Arnold: Durch unser klares Bekenntnis zur Nachhaltigkeit verpflichten wir uns, unter ökologischen und sozialverträglichen Leitlinien zu produzieren und zu handeln. Mit unserem nach ISO 14001 zertifizierten Umweltmanagementsystem verfolgen wir zum einen die deutliche Reduktion unserer CO2-Emissionen und die ausschließliche Nutzung von Ökostrom. Zum anderen wollen wir auch den Einsatz bedenklicher Stoffe in der Elektronikfertigung erheblich verringern, etwa von umweltschädlichen Flussmitteln, die bislang noch in allen Lötprozessen benötigt werden. Aktuell testen wir eine Teilumstellung auf wasserbasierte Flussmittel, mit dem Ziel, damit die Hälfte unseres jährlichen Verbrauchs zu ersetzen. Außerdem beziehen wir seit Kurzem Lötzinn aus fairem und nachhaltigem Zinnabbau – Stichwort: Fairtin.
Und wir verwenden in der Produktion so weit wie möglich rezykliertes oder rezyklierbares Material. Nicht zuletzt verringern wir auch bei Verpackungen unnötigen Materialaufwand. Mit unserem Engagement wollen wir zum einen unserer ganz eigenen gesellschaftlichen Verpflichtung nachkommen, zum anderen sehen wir aber auch mit Wohlwollen, dass bei unseren Handelspartnern und Kunden Nachhaltigkeit einen immer wichtigeren Stellenwert erhält und für die Auftragsvergabe maßgeblich wird. Preis und Kompetenz bleiben immer bestimmend, aber die Marktprotagonisten suchen ihre Partner zunehmend auch unter dem Gesichtspunkt, ob diese ihrer Environmental Social Responsibility gerecht werden. Und das ist gut so.
Herr Arnold, Herr Dr. Seybold, mit Ihrer Berufung in die Geschäftsführung hat Rafi den Generationenwechsel in der Unternehmensleitung vollzogen. Zeigt sich in der aktuellen Offensive im EMS-Bereich ein Strukturwandel von Rafi?
Arnold: Nein, das wäre ein grundlegendes Missverständnis sowohl unserer Unternehmenspolitik als auch unseres Handelns in der Geschäftsleitung – zumal Herr Dr. Seybold bereits seit zwei Jahren in der Geschäftsleitung Führungsentscheidungen mitverantwortet. Mit dem Ausbau und der organisatorischen Straffung sichern wir das solide Wachstum des Geschäftsbereichs EMS, in dem wir schon bisher sehr erfolgreich waren.

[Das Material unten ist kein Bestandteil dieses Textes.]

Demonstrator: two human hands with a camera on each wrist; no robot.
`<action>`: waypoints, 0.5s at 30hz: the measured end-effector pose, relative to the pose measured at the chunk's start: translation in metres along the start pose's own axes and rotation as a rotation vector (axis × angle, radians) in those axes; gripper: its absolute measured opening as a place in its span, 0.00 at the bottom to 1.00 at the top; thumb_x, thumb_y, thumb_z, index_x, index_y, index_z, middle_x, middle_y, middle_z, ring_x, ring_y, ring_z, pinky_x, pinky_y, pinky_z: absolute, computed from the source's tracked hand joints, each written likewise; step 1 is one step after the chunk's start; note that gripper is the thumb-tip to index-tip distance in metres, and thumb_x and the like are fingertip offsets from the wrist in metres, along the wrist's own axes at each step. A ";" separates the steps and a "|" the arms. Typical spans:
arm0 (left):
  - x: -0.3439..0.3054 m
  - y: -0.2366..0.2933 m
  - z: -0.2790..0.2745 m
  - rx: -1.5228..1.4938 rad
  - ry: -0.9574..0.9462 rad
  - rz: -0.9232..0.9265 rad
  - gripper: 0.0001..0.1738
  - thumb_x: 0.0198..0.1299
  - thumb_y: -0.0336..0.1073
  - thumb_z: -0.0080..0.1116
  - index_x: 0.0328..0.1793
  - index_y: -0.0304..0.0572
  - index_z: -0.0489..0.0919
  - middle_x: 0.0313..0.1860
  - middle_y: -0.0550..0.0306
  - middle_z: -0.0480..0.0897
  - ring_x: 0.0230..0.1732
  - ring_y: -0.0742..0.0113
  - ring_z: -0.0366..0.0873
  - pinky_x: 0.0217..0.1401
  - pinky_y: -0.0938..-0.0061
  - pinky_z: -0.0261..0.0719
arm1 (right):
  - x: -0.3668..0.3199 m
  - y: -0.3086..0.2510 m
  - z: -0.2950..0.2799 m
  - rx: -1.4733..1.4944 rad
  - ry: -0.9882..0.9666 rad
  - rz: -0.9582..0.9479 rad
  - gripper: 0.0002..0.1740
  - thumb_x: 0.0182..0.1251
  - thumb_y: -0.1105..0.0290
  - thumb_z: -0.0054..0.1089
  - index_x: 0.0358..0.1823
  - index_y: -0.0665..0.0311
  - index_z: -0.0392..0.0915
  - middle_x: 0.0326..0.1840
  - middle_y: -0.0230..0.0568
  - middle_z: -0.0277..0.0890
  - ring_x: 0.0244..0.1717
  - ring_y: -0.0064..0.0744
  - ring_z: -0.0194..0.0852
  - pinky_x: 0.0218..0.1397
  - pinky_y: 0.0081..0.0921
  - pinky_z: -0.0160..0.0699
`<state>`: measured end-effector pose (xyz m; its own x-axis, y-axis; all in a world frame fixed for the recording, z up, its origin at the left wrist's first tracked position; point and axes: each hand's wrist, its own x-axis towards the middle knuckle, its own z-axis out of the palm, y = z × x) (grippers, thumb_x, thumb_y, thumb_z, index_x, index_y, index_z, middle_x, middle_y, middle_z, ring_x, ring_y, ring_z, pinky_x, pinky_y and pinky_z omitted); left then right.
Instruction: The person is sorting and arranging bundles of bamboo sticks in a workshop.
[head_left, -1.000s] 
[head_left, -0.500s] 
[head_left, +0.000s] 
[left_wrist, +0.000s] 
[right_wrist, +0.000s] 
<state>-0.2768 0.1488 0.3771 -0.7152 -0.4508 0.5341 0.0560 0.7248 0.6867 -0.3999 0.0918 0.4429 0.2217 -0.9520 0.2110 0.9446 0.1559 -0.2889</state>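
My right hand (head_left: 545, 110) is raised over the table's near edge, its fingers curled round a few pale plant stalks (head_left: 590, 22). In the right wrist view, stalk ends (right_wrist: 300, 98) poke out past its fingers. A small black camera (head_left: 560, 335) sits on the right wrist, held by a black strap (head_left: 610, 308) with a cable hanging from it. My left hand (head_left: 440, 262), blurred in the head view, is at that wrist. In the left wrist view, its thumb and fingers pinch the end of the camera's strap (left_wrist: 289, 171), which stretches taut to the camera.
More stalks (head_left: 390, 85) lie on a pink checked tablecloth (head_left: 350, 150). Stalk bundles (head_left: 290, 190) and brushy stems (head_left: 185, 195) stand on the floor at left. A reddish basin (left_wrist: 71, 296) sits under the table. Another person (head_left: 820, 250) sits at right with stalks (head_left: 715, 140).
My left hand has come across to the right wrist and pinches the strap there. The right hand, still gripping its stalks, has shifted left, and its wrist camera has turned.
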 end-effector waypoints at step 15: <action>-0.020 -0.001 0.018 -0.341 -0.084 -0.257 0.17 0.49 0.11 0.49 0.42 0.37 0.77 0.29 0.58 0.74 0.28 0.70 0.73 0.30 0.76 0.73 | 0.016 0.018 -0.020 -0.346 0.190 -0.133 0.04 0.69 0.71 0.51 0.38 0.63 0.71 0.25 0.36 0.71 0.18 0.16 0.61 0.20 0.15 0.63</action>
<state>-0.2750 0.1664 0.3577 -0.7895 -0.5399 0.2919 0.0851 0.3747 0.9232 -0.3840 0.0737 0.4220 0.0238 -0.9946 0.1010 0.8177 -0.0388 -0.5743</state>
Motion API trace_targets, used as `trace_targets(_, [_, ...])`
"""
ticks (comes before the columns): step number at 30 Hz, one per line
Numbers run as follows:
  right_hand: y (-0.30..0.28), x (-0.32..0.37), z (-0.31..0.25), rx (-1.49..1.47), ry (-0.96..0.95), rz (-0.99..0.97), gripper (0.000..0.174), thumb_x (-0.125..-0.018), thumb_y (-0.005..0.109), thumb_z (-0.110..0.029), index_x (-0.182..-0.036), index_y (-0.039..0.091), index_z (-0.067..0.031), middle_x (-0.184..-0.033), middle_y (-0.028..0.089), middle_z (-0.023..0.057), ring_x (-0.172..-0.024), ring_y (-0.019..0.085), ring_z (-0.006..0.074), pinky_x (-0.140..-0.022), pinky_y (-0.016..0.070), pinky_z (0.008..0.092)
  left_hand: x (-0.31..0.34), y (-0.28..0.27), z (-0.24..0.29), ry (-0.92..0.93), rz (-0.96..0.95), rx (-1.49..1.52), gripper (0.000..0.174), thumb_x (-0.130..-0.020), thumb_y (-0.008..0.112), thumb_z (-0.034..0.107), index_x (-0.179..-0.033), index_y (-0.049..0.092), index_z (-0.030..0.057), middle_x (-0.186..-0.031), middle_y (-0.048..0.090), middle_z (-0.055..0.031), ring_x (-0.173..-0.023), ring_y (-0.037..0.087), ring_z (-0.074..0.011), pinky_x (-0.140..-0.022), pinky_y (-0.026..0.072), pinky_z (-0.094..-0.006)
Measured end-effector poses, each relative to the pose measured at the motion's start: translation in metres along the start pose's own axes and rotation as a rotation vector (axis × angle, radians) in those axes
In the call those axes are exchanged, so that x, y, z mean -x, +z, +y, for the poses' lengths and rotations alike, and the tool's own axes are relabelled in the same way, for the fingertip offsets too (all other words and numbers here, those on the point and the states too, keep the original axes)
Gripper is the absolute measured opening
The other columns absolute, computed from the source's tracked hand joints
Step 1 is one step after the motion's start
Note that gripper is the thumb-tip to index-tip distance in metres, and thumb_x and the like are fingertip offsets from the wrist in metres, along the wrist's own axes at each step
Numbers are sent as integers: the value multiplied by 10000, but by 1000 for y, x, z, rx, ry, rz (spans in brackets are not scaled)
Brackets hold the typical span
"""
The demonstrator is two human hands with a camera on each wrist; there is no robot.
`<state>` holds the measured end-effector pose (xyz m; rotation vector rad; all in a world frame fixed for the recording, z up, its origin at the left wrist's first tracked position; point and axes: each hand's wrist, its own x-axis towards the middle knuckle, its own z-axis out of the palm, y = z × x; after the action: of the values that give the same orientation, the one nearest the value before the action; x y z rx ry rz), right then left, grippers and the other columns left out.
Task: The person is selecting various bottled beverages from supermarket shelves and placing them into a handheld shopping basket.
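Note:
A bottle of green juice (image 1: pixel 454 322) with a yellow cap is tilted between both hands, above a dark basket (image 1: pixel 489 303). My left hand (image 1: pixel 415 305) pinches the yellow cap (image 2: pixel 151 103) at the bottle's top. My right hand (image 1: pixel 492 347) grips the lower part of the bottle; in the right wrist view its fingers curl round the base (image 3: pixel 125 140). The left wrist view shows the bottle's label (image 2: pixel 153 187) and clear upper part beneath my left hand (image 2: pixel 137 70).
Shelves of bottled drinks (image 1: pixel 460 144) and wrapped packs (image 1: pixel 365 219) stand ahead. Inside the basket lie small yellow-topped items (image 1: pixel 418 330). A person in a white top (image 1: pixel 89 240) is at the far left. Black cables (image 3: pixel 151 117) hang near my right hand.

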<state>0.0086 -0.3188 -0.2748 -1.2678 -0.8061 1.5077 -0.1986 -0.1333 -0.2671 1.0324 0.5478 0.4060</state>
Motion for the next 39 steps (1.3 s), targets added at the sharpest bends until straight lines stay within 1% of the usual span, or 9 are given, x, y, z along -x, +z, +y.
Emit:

Seybold: Herr Arnold und ich sehen uns der guten Tradition unseres Unternehmens verpflichtet. Der Erfolg von Rafi gründet nicht auf kurzfristigem Handeln, sondern auf einer besonnenen Unternehmensführung, welche die Zeichen der Zeit erkennt und die Mitarbeiter mitnimmt. In seiner über 100-jährigen Geschichte hat sich Rafi immer am Bedarf des Marktes ausgerichtet und darauf konzentriert, welche Innovationen und Zusatzleistungen für Kunden die Systemintegration vereinfachen und ihre Endprodukte aufwerten. Auf diese Weise durchlief unser Unternehmen eine erfolgreiche Evolution von einem Institut für elektrische, mechanische und optische Erzeugnisse zu einem der führenden EMS-Anbieter und Spezialisten für die Mensch-Maschine-Kommunikation.
Welche weiteren Schritte stehen künftig auf der Agenda von Rafi?
Seybold: Mittelfristig wollen wir uns auch E2MS für Leistungselektronik widmen. Außerdem werden wir, wie erwähnt, unser Engagement in den USA ausweiten.